The perversity argument is essentially that the actual effects of the changes, through a chain of unintended consequences, are the opposite of what was intended. Futility: nothing really changes, i.e. the proposed changes will be superficial or cosmetic, hence an illusion, while the deep structures of society remain unchanged. Jeopardy: while the proposed change may be a good idea, the costs or consequences are too great.
Whether these kinds of arguments have sufficiently clear structural patterns, that would enable automatic recognition, is not immediately obvious. But it does seem that taking this kind of analysis into consideration could be useful since if an argumentation pattern can be identified, focusing on its content or semantics might be a key place to look for ideological point of view.
This example from Blommaert and Verschueren shows:
1. That further investigation of the discourse analysis techniques of linguistic pragmaticists is worth while to better understand ideological point of view in discourse and may possibly yield techniques that can be applied automatically.

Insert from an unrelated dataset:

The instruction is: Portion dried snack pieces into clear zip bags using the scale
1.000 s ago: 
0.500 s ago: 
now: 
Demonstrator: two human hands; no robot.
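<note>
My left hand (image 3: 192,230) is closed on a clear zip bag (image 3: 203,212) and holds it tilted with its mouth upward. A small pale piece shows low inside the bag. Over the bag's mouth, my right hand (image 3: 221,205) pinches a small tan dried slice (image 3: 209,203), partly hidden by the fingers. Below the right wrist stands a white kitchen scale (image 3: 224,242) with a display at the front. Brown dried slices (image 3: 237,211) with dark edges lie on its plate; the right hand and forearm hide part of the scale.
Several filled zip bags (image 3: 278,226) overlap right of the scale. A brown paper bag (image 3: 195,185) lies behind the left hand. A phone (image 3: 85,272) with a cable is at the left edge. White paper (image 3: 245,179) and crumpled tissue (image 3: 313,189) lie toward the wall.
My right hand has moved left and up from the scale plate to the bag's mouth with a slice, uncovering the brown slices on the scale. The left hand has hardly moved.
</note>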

2. That here may be inherent social value in the analysis of ideological point of view in discourse: improved understanding of implicit ideological contents may aid in understanding of the debate of important contemporary social issues, leading perhaps to better informed and rational participation by citizens in a democracy.
3. That while defining ideology may be difficult and controversial, reasonable working definitions can be developed. It appears that van Dijk has put more emphasis on developing a definition that takes into account cognitive models and is likely to work in a broader, multidisciplinary format.
4. While van Dijk and Blommaert and Verschueren have developed systematic techniques for analyzing ideology in discourse, there is still a lot of work to be done to develop a reasonable machine implementation.
We now consider two more examples of analysis of ideological point of view in discourse: Wang analyses journalistic coverage of the 1991 Soviet coup attempt. Her techniques include some developed by van Dijk. Wortham and Locher analyze 1992 television newscasts by systematizing Bakhtin's concepts of voice and
Whether or not Wang's methodology turns out to be too genre-specific for our purposes remains to be seen. Her work builds on van Dijk's earlier work on discourse analysis of news and her findings point to the possibility of finding ideological differences in both structure and style of text.
Wortham and Locher
For a different approach to approach for analyzing media bias or point of view we turn to the work of Wortham and Locher. Their interest is in the implicit devices that a speaker uses implicitly evaluate others while appearing to speak neutrally about them. They provide analytic methods for studying implicit moral evaluations and interactional positioning described by Goffman, using the concepts of voice and ventriloquation of Bakhtin.
In Bakhtin's theory of the novel, voice is defined as an identifiable social role or position that the character enacts. Voicing is the process of working out speaker's social locations. Ventriloquation occurs when an authorial voice enters and takes a position with respect to a character: the author speaks through the character by aligning or distancing himself from the character. Thus the authorial voice implicitly comments on the on the social world it represents: using the speech of characters to express his or her own social and ethical positions. Wortham and Locher note that "newscasters portray their subjects as people who speak with identifiable voices. And they themselves speak through these voices and evaluate those they cover."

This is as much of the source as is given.